[<prev] [next>] [<thread-prev] [thread-next>] [day] [month] [year] [list]
Message-ID: <20251014184905.GA896847@bhelgaas>
Date: Tue, 14 Oct 2025 13:49:05 -0500
From: Bjorn Helgaas <helgaas@...nel.org>
To: FUKAUMI Naoki <naoki@...xa.com>
Cc: manivannan.sadhasivam@....qualcomm.com,
Bjorn Helgaas <bhelgaas@...gle.com>,
Manivannan Sadhasivam <mani@...nel.org>,
Lorenzo Pieralisi <lpieralisi@...nel.org>,
Krzysztof WilczyĆski <kwilczynski@...nel.org>,
Rob Herring <robh@...nel.org>, linux-pci@...r.kernel.org,
linux-kernel@...r.kernel.org, linux-arm-msm@...r.kernel.org,
"David E. Box" <david.e.box@...ux.intel.com>,
Kai-Heng Feng <kai.heng.feng@...onical.com>,
"Rafael J. Wysocki" <rafael@...nel.org>,
Heiner Kallweit <hkallweit1@...il.com>,
Chia-Lin Kao <acelan.kao@...onical.com>,
Dragan Simic <dsimic@...jaro.org>,
linux-rockchip@...ts.infradead.org, regressions@...ts.linux.dev
Subject: Re: [PATCH v2 1/2] PCI/ASPM: Override the ASPM and Clock PM states
set by BIOS for devicetree platforms
[+cc regressions]
On Wed, Oct 15, 2025 at 01:30:16AM +0900, FUKAUMI Naoki wrote:
> Hi Manivannan Sadhasivam,
>
> I've noticed an issue on Radxa ROCK 5A/5B boards, which are based on the
> Rockchip RK3588(S) SoC.
>
> When running Linux v6.18-rc1 or linux-next since 20250924, the kernel either
> freezes or fails to probe M.2 Wi-Fi modules. This happens with several
> different modules I've tested, including the Realtek RTL8852BE, MediaTek
> MT7921E, and Intel AX210.
>
> I've found that reverting the following commit (i.e., the patch I'm replying
> to) resolves the problem:
> commit f3ac2ff14834a0aa056ee3ae0e4b8c641c579961
Thanks for the report, and sorry for the regression.

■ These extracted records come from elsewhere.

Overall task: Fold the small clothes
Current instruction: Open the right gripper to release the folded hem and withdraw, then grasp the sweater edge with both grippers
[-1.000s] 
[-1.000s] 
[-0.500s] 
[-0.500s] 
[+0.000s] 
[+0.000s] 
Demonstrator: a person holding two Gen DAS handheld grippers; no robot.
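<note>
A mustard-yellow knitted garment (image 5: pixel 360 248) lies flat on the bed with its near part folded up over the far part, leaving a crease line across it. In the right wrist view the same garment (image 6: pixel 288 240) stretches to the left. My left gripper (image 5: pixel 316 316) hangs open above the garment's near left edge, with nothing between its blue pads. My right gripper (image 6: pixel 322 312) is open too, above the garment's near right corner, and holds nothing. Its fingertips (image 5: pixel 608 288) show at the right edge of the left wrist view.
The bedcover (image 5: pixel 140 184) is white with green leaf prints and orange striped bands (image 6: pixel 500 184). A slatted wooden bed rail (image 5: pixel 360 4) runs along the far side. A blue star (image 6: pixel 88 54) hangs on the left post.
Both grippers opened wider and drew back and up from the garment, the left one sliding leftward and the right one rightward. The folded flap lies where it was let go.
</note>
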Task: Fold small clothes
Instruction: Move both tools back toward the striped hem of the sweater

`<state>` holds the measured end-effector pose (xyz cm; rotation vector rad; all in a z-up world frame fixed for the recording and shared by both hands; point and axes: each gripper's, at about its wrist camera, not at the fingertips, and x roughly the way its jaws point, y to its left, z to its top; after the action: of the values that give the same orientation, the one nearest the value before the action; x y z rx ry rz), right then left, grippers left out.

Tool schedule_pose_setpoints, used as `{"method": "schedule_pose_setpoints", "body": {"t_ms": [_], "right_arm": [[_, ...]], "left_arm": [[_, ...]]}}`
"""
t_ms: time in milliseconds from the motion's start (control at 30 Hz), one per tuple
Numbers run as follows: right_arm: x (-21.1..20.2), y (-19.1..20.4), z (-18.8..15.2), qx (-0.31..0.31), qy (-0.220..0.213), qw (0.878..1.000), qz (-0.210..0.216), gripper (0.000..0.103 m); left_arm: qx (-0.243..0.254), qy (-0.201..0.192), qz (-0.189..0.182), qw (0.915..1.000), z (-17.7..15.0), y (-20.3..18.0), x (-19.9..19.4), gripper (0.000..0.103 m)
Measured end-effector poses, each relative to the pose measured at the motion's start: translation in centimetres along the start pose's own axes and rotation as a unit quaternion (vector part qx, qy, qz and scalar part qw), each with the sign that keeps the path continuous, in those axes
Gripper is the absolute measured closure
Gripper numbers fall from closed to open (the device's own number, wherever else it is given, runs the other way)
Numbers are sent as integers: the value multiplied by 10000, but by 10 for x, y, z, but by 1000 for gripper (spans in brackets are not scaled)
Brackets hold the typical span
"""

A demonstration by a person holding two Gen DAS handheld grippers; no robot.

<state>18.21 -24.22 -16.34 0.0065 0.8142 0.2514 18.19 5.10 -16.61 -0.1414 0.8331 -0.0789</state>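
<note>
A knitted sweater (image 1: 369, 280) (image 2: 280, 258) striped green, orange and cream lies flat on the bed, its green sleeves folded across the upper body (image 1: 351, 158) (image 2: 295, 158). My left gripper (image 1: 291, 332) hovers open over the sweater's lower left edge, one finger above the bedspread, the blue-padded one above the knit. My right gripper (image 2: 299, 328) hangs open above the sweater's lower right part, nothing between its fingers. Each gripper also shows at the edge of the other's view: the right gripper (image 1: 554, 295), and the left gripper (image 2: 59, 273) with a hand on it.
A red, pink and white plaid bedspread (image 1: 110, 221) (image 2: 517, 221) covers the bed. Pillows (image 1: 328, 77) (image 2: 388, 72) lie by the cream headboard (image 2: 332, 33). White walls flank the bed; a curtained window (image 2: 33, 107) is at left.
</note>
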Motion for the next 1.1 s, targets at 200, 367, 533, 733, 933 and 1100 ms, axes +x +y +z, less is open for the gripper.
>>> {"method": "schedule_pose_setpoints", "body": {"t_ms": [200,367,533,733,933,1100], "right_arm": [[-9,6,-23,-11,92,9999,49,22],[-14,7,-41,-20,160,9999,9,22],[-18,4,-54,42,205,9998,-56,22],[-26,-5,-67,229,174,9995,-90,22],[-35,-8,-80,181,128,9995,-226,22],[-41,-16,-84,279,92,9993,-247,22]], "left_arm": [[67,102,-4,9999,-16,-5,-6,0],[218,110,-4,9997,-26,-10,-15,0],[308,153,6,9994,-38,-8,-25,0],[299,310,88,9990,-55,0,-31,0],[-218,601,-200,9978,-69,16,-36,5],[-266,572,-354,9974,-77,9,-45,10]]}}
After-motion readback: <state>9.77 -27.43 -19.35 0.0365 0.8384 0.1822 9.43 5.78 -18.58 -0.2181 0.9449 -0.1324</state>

Since this affects several devices from different manufacturers and (I
assume) different drivers, it seems likely that there's some issue
with the Rockchip end, since ASPM probably works on these devices in
other systems. So we should figure out if there's something wrong
with the way we configure ASPM, which we could potentially fix, or if
there's a hardware issue and we need some king of quirk to prevent
usage of ASPM on the affected platforms.
Can you collect a complete dmesg log when booting with
ignore_loglevel pci=earlydump dyndbg="file drivers/pci/* +p"

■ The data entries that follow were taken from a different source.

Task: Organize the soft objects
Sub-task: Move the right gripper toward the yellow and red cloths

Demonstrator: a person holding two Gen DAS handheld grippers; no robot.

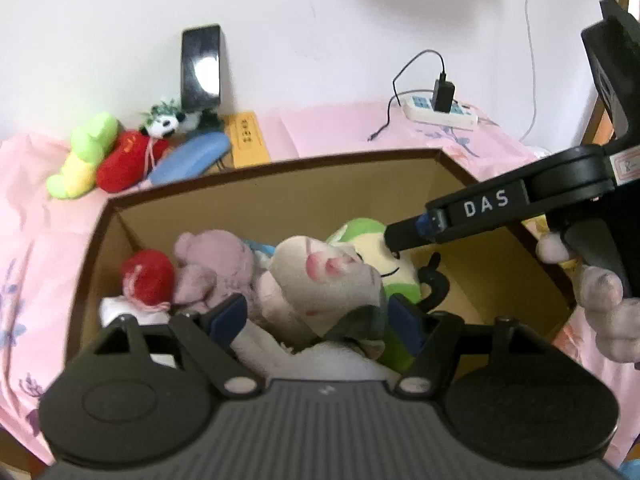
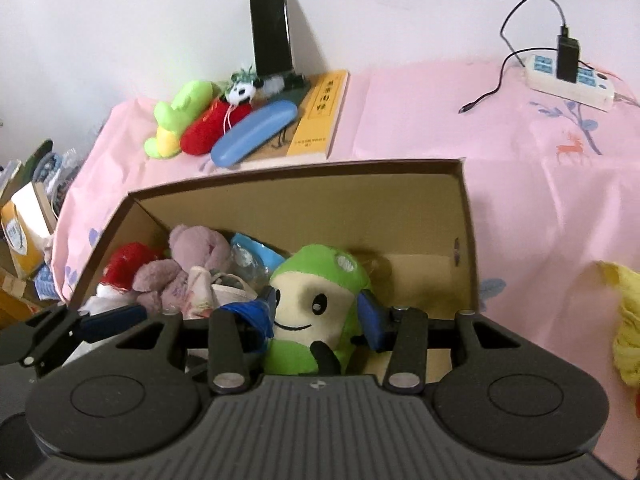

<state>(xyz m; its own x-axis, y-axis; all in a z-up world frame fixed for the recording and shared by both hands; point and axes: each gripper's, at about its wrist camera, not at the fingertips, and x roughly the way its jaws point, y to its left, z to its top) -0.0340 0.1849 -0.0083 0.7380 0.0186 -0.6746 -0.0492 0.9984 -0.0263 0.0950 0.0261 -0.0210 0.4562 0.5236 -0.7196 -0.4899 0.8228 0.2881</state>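
So the pink floral cloth (image 2: 440, 128) covers the whole worktop, and it runs off the frame on every side, so no idea how far it goes. On it sits the open cardboard box (image 2: 304, 208), near wall hidden behind both tools. Inside, the plush pile is a jumble: a mauve plush (image 2: 192, 256) leans on a red plush (image 2: 124, 260) at the left end, a grey-and-pink plush (image 1: 320, 276) lies in the middle, and something blue and crinkly (image 2: 256, 256) is mostly buried behind them, can't tell what it is. The green smiley plush (image 2: 316, 308) stands right of the pile; its lower body is cut off by the right claw (image 2: 320, 312), whose blue pads sit on either side of its head and look pressed in, so I'd call that gripping it. The left claw (image 1: 320, 320) has its pads spread apart around the grey-and-pink plush without clearly squeezing it, so open. In the left view the right tool's black body crosses in front of the green plush, with a gloved hand (image 1: 600, 296) partly out of frame. Back by the wall: a green-yellow plush (image 2: 176, 120), another red one (image 2: 212, 128), a blue case (image 2: 252, 136), a little panda (image 2: 240, 92), a yellow book (image 2: 320, 116), a phone (image 2: 272, 32) propped upright, and a power strip (image 2: 568, 80). Something yellow (image 2: 628, 328) is cut off at the right edge.
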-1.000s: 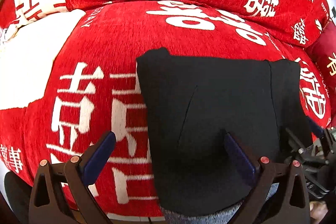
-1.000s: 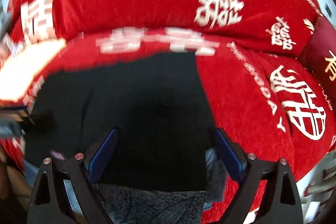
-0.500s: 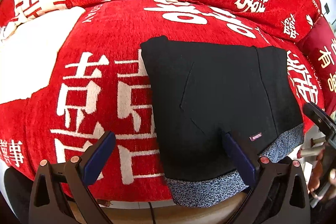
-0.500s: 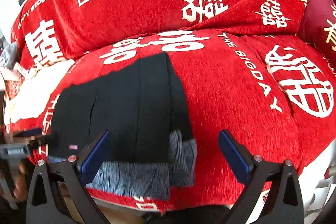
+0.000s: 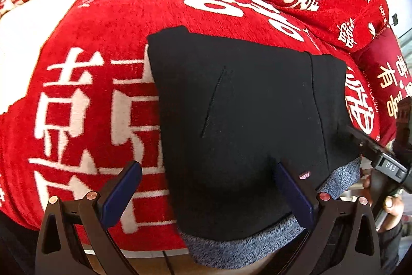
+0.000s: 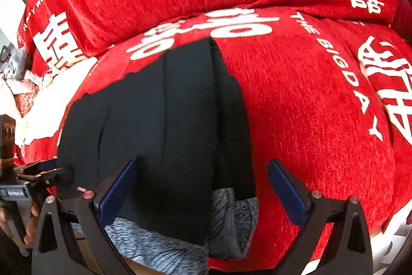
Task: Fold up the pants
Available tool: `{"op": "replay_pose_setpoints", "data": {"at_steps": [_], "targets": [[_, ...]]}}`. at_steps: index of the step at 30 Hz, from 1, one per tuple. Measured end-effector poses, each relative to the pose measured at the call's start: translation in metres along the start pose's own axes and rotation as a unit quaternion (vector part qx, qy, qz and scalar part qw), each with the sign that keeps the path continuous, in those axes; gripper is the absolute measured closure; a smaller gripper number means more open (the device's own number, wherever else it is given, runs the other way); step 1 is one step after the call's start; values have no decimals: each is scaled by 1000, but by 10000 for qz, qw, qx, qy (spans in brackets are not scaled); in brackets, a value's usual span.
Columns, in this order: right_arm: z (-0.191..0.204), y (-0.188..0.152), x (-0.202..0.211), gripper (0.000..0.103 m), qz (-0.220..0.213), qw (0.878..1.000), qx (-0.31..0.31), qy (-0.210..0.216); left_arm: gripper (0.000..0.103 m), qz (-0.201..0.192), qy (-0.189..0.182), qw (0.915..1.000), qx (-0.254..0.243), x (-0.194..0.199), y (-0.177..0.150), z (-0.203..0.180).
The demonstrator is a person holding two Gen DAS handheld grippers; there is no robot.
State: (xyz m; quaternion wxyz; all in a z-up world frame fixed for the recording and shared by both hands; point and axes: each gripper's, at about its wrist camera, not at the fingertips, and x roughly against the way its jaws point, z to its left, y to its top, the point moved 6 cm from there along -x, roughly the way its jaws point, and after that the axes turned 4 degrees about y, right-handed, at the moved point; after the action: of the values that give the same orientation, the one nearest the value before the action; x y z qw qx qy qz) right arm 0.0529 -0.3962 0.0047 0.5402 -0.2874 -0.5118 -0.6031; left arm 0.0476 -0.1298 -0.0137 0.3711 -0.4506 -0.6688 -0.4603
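Both claws stand wide open and hold nothing. Folded black pants lie on a red sofa cushion with white characters, filling the centre of the left wrist view and the lower left of the right wrist view; their grey lining shows at the near edge. Left claw and right claw hover just above that edge.

My left claw's right finger covers part of the black pants. The sofa cushion's front edge hides where the pants' grey lining ends. The small pink label is too tiny to read.
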Motion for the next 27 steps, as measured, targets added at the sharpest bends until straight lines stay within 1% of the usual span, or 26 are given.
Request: {"op": "replay_pose_setpoints", "data": {"at_steps": [5,8,10,14,17,18,19,20,21,22,23,26,27], "targets": [[-4,0,-15,2,200,9969,-291,698,0,160,-282,9993,204,-11,3,-2],[-1,-3,-25,0,324,9958,-249,817,0,280,-515,9977,343,-21,5,-3],[2,-4,-29,0,271,9964,-134,792,0,186,-512,9979,360,-22,8,-5],[7,-5,-31,0,260,9975,67,655,0,3,-330,9994,113,-26,12,-20],[16,-8,-28,4,229,9980,292,503,1,-56,-265,9996,0,-26,13,-25],[19,-8,-24,9,189,9981,330,474,4,-75,-301,9995,-36,-25,14,-24],[21,-9,-20,15,142,9982,348,465,10,-99,-323,9994,-64,-23,14,-24],[24,-9,-16,19,93,9983,366,445,16,-128,-337,9993,-92,-20,14,-23],[26,-10,-11,24,51,9984,378,429,20,-165,-327,9992,-142,-17,15,-23],[28,-10,-8,32,29,9984,389,416,26,-199,-313,9991,-194,-14,16,-23],[31,-11,-4,34,-1,9984,416,381,32,-234,-302,9990,-249,-11,16,-23],[42,-12,4,39,-65,9984,520,229,43,-280,-290,9986,-330,-3,16,-21],[46,-12,7,42,-93,9982,558,189,44,-275,-306,9986,-336,-1,16,-20]]}}
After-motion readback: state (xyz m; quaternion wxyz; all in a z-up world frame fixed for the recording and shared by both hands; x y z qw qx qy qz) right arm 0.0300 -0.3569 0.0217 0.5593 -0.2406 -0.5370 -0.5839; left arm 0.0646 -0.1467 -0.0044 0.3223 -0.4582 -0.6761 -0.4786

and the output of "sudo lspci -vv"?
When the kernel freezes, can you give us any information about where,
e.g., a log or screenshot?
Do you know if any platforms other than Radxa ROCK 5A/5B have this
problem?
#regzbot introduced: f3ac2ff14834 ("PCI/ASPM: Enable all ClockPM and ASPM states for devicetree platforms")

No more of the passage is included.